The End of the Anglican Communion?

Archbishop of Canterbury Rowan Williams is resigning, of course you know. And now comes news that the Anglican Communion, of which the AofC kind of leads, is breaking up. Williams had backed a Covenant to hold the Communion together in spite of the fact that it is breaking up over doctrinal and moral issues: the Covenant didn't really address any of the issues. The BBC has the news here:

The Church of England cannot sign up to a plan aimed at preventing the global Anglican Church from splitting up after half its 44 dioceses voted against it.

The Archbishop of Canterbury backed the Anglican Covenant in a bid to ensure divisive issues - such as gay bishops - did not cause the Communion to split.

A vote by the diocesan synod of Lincoln meant 22 dioceses had opposed the plan.

The covenant had already been rejected by conservative global Church leaders, whom it was intended to placate.
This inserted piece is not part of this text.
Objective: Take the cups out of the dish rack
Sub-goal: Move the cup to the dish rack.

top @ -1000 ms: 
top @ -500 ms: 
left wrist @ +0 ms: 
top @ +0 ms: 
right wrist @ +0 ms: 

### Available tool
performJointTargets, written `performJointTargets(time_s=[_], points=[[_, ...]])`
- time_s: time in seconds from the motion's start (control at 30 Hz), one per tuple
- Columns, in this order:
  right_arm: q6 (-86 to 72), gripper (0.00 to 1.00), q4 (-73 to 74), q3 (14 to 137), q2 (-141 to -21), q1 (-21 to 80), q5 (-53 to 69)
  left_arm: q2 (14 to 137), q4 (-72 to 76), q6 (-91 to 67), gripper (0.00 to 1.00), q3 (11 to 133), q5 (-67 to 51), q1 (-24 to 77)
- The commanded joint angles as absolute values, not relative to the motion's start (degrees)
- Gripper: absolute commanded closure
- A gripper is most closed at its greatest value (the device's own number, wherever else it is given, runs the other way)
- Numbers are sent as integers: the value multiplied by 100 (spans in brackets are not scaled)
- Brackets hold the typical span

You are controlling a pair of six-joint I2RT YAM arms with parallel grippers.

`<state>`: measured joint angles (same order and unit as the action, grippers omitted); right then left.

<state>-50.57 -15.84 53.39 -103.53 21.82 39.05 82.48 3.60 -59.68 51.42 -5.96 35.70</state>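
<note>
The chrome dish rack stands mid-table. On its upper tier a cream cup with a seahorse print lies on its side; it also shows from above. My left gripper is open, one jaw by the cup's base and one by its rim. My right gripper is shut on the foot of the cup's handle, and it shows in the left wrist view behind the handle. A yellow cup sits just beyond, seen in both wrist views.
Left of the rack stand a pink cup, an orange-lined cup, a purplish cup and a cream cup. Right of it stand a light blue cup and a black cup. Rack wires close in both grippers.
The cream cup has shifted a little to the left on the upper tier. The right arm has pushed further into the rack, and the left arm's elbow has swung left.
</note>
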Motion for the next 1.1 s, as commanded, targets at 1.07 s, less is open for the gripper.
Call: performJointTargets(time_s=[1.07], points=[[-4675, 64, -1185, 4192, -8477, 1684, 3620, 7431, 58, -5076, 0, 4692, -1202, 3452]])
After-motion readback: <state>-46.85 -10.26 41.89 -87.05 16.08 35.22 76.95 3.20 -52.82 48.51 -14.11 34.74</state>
So his own bishops and dioceses in Great Britain would not support Williams' plan. William Oddie, who blogs at The Catholic Herald, pointed out that Rowan Williams' failure as AofC was pre-ordained by the establishment of the Church of England:

All Archbishops of Canterbury fail, quite simply because the Church of England isn’t a Church at all, it’s a theme park: you wander about and choose the rides you want to go on. It’s not there to change you but to reflect what you already are. It has no consistent theology; it has a portfolio of theologies, each one inconsistent with the others. We all know that.
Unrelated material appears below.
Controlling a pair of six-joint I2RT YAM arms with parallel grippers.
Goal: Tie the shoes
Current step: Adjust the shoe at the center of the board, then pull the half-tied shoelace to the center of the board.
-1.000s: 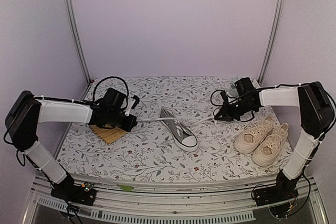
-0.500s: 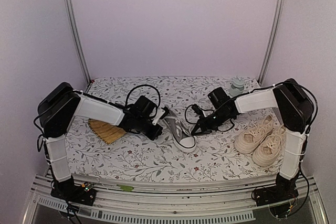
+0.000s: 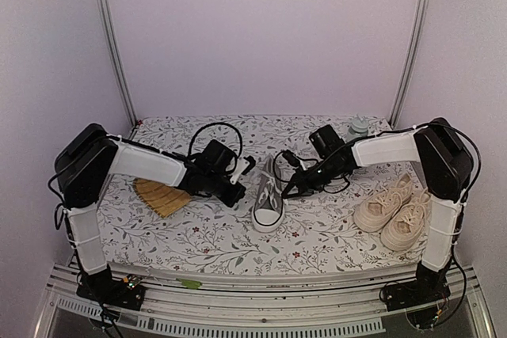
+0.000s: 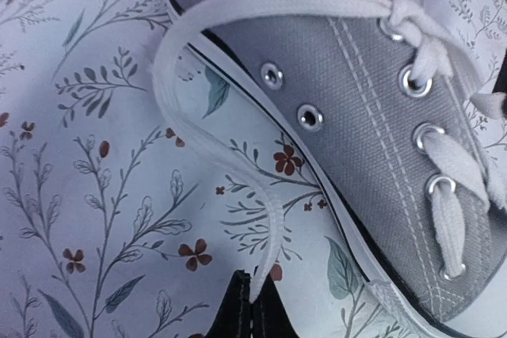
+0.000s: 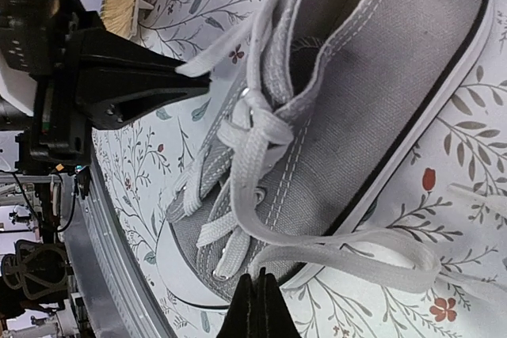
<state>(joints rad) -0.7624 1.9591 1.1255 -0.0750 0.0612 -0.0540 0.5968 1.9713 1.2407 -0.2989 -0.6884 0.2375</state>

Oddie comments that Archbishop Williams has not lived up to the expectations created by all those who called him a great theologian. He has not applied a consistent theological position to his leadership of the Church of England and/or the Anglican Communion, according to Mr. Oddie.

I don't feel qualified to comment on all the Archbishop's theological efforts--I've read one book of his, on St. Theresa of Avila, for whom he did not seem to have that much sympathy. But I agree with William Oddie on the Church of England: since it is a political construct, a compromise handled by the Tudor sovereigns and successive Parliaments, it has never functioned as a universal church, but as a national establishment--and the foundations of that establishment have certainly weakened over the years. I write that while acknowledging that it has members who believe in Jesus Christ as the Savior of the World and follow orthodox Catholic doctrine, sometimes in spite of their Church. Some of those members are being welcomed into the Catholic Church through Pope Benedict XVI's Personal Ordinariate structure, and some of them are coming in one by one. Like Blessed John Henry Newman and so many of the converts that followed him, they recognize the Truth: their Church does not have the authority to proclaim some central teachings as the sina qua non of communion. Certainly, it was Baptism in the nineteenth century with the Hampden and the Gorham cases. Lately, it has been the issue of women's ordination, which really led those opposed to re-examine the true meaning of priesthood, and recognize its absence in their church and its presence in the Catholic Church (and in the Orthodox Church, too).

3 comments:

  1. As in Parlement I say "here, here". This is unfortunately what the current administration wants for us.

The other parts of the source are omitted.